Task directions: In the material below, find the line with "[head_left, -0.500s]" and the line with "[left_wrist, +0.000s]". Output exactly those two lines and all lines between them, leaving out pictures.

Study material:

------------------------------------

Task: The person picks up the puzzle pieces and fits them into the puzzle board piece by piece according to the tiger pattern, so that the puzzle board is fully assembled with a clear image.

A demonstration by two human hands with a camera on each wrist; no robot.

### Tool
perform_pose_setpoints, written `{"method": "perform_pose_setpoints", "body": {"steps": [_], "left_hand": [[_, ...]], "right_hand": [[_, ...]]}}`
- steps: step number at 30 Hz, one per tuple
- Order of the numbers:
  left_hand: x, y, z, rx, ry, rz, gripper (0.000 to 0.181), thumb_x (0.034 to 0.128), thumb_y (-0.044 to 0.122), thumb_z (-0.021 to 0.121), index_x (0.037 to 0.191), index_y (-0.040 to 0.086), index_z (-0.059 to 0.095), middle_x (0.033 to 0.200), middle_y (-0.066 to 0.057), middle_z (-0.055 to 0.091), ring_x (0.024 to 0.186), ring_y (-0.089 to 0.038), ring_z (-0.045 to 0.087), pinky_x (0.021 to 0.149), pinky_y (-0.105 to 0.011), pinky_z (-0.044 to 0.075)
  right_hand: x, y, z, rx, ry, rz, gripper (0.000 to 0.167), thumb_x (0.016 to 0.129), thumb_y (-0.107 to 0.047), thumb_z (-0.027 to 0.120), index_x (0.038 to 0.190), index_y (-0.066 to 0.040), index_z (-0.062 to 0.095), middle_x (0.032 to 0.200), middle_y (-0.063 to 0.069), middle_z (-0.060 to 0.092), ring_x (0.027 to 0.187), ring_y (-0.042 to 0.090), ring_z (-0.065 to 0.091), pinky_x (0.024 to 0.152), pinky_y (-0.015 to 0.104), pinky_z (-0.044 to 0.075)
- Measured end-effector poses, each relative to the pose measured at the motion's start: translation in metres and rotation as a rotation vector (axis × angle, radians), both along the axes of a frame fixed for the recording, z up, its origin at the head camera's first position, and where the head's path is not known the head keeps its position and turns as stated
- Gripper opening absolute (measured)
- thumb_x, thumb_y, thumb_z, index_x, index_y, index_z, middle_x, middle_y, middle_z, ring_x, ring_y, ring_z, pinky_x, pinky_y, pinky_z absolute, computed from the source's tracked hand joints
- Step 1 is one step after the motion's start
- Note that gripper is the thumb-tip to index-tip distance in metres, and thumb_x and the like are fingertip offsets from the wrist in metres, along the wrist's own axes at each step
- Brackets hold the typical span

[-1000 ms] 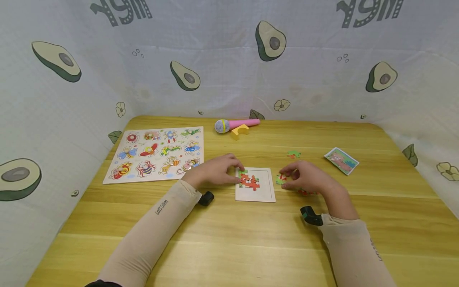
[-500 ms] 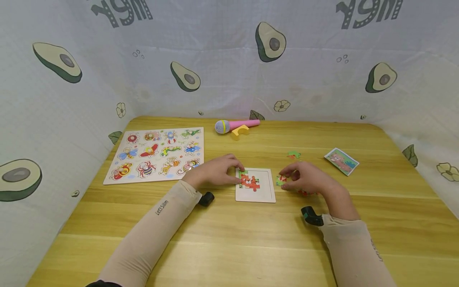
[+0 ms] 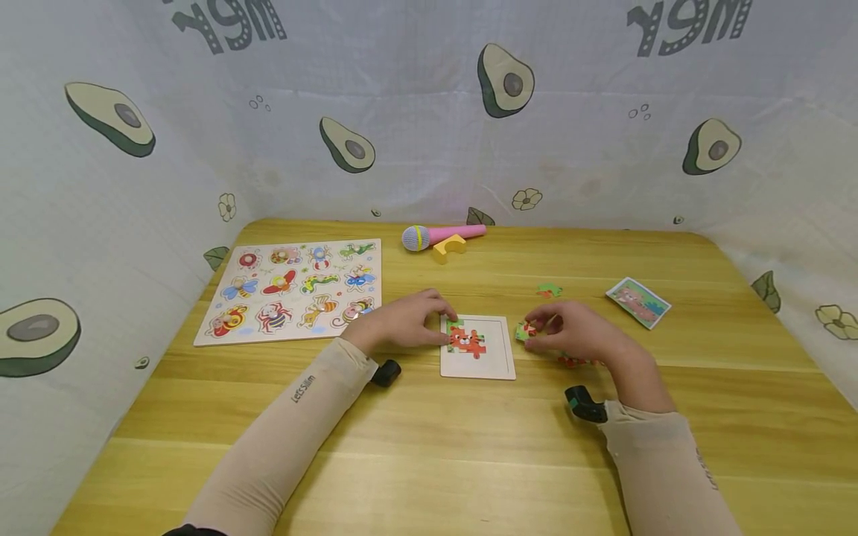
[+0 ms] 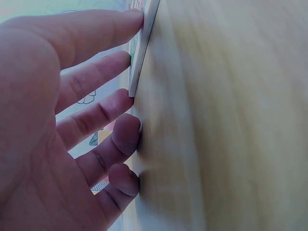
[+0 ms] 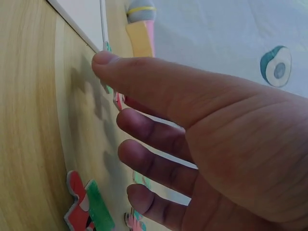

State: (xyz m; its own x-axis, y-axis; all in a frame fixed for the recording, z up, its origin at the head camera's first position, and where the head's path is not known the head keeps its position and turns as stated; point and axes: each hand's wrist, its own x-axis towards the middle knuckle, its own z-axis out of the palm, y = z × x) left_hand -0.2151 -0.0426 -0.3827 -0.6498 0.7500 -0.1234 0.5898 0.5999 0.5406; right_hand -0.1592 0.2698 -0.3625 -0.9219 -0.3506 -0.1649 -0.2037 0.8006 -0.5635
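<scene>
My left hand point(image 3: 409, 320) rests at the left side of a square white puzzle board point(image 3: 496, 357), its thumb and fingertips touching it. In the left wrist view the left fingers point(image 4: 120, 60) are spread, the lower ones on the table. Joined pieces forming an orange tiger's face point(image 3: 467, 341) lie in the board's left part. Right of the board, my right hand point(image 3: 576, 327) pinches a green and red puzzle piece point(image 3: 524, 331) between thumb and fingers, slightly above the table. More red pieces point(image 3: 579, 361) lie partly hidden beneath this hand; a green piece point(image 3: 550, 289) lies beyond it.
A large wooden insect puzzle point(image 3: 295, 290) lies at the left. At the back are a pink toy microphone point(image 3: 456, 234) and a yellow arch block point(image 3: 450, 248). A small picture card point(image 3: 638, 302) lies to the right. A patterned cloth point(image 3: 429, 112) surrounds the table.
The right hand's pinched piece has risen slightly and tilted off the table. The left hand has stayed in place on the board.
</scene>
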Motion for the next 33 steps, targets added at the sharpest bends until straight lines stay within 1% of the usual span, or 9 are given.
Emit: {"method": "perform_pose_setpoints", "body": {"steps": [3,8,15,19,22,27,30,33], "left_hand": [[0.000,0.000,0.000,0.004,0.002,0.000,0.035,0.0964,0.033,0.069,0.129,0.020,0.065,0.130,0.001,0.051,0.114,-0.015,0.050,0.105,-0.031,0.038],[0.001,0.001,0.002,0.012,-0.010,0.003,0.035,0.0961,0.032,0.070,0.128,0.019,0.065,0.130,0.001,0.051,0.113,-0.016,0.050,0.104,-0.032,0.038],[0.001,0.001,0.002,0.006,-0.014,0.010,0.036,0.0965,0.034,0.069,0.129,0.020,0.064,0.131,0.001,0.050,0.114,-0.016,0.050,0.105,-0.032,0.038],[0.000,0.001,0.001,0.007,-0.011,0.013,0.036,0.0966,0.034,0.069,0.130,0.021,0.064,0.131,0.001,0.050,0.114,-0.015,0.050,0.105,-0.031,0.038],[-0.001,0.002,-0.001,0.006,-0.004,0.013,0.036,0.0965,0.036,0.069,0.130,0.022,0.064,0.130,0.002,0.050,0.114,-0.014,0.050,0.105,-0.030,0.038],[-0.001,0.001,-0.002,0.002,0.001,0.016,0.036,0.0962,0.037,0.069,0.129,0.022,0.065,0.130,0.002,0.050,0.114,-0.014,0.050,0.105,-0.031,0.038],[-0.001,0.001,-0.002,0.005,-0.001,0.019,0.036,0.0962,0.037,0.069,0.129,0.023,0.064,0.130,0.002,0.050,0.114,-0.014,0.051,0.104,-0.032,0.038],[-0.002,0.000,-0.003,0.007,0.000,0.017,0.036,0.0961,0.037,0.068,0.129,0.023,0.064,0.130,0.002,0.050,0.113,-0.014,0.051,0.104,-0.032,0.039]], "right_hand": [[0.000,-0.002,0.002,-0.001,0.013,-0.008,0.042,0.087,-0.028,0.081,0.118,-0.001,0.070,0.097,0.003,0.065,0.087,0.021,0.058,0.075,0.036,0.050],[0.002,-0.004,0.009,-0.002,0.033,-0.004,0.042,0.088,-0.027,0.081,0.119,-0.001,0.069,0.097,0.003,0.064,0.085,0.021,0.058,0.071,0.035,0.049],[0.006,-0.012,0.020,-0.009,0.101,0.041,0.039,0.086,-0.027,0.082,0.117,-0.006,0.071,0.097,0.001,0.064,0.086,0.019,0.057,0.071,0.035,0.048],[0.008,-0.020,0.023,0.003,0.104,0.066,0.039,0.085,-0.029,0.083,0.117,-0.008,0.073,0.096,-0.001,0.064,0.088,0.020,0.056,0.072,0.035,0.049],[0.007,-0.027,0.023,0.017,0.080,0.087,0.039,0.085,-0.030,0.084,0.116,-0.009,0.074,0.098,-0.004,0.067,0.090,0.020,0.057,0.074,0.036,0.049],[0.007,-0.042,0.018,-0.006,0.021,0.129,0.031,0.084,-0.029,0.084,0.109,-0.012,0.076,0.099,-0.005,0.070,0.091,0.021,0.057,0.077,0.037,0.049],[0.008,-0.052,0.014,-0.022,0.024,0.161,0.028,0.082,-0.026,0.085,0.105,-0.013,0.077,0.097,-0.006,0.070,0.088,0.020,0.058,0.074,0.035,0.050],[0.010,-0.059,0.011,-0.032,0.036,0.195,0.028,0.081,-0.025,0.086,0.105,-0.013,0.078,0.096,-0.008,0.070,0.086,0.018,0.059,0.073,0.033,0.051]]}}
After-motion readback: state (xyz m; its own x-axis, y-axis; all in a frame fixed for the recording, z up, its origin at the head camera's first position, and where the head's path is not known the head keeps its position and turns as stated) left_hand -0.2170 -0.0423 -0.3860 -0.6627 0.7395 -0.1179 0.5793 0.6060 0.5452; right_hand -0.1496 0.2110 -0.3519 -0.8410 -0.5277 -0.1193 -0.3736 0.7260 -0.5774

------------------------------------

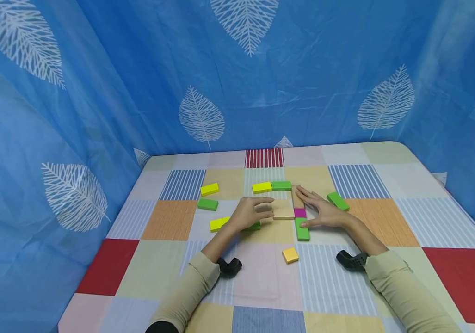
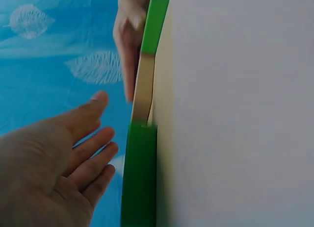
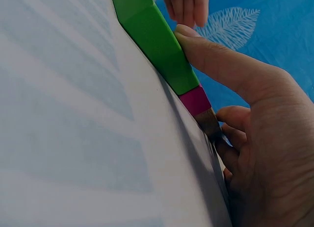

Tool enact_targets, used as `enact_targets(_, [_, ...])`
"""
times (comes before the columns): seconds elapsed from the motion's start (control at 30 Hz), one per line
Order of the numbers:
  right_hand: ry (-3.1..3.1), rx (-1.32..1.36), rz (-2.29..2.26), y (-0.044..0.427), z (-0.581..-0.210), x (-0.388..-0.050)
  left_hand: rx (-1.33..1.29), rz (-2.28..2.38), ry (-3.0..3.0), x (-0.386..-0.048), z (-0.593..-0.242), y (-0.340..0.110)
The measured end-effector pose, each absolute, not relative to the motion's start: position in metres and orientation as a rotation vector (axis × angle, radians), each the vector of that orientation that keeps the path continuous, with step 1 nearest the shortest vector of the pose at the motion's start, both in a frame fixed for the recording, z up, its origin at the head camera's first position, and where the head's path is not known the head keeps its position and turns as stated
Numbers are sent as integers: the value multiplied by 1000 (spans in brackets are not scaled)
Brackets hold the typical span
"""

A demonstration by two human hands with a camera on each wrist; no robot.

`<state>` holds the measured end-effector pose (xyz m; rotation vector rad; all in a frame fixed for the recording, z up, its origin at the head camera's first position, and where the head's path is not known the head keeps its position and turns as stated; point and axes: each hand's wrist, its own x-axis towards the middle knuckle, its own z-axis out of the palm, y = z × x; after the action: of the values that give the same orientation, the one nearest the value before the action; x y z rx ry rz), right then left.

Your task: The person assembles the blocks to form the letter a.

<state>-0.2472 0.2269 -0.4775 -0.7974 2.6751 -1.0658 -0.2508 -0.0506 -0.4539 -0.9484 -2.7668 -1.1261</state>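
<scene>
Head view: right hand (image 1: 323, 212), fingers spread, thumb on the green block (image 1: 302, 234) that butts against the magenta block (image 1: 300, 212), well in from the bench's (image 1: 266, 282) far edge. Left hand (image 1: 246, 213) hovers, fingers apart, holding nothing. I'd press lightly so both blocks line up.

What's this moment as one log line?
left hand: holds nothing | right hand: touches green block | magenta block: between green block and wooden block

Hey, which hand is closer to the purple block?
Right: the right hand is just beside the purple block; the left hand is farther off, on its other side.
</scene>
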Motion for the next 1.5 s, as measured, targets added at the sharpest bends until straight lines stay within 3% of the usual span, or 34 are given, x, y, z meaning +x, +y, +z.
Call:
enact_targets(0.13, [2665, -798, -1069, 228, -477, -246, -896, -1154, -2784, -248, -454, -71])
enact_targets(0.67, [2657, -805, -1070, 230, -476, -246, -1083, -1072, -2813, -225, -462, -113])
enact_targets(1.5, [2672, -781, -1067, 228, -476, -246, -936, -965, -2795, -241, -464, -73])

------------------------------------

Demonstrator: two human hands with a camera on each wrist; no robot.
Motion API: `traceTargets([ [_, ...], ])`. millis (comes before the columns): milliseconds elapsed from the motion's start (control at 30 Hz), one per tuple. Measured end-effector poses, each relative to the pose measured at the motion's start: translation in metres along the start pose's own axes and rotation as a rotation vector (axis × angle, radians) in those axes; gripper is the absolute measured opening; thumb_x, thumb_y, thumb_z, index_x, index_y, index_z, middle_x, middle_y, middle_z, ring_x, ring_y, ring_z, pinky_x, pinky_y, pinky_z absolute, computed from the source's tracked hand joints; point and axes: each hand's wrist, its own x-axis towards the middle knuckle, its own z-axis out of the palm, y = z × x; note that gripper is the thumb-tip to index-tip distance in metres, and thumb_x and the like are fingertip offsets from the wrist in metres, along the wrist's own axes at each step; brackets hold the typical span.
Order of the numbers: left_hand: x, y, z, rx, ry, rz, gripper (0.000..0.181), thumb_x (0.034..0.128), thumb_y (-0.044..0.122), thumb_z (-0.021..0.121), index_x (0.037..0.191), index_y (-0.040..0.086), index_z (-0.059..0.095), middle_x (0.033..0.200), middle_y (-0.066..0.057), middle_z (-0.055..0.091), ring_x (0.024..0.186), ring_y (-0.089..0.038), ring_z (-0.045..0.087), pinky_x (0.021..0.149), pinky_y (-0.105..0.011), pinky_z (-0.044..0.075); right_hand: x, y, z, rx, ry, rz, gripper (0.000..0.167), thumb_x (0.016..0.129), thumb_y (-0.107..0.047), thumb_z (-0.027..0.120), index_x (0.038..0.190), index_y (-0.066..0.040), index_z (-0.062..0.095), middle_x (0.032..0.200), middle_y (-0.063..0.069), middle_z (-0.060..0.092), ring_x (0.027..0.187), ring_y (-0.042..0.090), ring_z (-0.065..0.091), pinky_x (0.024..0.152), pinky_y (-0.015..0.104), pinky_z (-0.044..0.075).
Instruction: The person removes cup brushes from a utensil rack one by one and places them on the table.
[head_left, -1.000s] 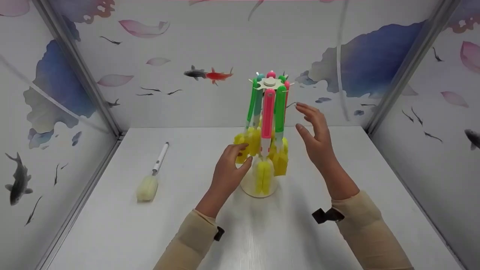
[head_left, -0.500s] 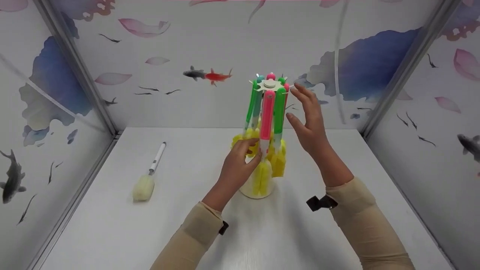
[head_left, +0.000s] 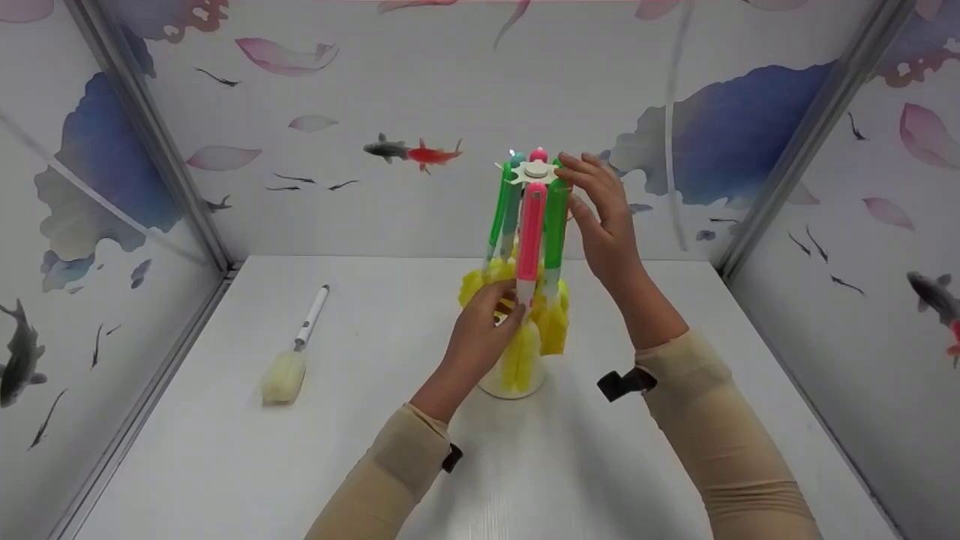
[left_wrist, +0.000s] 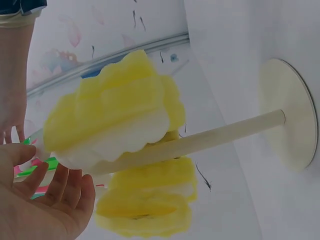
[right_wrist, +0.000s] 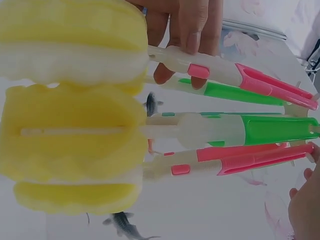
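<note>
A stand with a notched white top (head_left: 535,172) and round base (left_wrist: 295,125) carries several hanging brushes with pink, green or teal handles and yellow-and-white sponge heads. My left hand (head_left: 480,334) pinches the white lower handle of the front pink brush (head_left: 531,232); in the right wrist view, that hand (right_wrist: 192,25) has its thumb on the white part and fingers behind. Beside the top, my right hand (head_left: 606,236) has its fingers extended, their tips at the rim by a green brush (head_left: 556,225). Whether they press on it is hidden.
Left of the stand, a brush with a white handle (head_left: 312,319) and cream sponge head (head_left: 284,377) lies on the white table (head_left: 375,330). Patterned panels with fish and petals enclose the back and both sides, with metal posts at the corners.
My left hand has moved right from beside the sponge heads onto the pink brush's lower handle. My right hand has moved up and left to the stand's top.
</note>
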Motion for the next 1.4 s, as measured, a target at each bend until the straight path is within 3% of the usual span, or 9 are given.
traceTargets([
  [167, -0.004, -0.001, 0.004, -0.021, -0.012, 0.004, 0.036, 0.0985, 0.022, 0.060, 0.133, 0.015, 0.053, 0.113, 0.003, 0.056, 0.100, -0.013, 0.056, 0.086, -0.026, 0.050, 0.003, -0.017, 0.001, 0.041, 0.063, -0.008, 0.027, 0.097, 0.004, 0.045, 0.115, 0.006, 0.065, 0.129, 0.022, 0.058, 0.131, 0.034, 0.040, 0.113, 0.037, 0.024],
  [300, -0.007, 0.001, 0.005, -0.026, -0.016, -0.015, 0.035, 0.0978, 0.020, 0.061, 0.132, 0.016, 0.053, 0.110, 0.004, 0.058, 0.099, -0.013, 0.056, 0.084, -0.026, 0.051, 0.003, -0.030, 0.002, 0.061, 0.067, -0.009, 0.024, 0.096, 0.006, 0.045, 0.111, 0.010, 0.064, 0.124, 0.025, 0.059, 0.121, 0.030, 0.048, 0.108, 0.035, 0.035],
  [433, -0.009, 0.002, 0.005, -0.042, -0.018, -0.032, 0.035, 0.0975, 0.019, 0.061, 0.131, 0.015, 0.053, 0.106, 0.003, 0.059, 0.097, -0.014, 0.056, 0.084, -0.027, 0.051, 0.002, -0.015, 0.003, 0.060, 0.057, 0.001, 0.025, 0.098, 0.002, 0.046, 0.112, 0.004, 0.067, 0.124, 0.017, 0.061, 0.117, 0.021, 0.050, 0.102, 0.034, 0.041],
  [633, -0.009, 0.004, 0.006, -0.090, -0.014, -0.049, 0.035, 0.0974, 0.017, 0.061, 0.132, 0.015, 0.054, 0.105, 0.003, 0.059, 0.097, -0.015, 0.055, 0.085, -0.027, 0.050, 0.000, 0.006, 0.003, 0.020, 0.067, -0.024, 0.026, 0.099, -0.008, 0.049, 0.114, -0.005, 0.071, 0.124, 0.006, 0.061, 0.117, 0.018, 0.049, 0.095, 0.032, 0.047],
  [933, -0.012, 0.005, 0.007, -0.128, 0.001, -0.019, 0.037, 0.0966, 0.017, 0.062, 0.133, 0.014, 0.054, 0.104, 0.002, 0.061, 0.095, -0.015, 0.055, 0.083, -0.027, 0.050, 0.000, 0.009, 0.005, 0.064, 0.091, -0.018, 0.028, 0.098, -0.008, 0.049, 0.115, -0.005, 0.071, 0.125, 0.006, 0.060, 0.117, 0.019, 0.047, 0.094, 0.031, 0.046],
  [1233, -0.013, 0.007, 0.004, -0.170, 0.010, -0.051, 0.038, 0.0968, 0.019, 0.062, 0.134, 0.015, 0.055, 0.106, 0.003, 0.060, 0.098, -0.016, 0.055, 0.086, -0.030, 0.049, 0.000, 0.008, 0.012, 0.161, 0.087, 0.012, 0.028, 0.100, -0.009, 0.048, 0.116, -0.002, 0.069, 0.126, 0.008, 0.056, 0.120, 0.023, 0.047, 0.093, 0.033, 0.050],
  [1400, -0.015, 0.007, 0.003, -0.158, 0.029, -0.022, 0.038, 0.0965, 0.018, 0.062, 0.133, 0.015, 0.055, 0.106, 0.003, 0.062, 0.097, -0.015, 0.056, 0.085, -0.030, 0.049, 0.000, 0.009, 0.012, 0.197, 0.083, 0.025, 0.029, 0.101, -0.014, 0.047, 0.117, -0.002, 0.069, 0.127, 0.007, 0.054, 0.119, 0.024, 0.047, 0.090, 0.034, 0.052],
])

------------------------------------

Exercise solution:
[head_left, -0.500s] 
[head_left, +0.000s] 
[left_wrist, +0.000s] 

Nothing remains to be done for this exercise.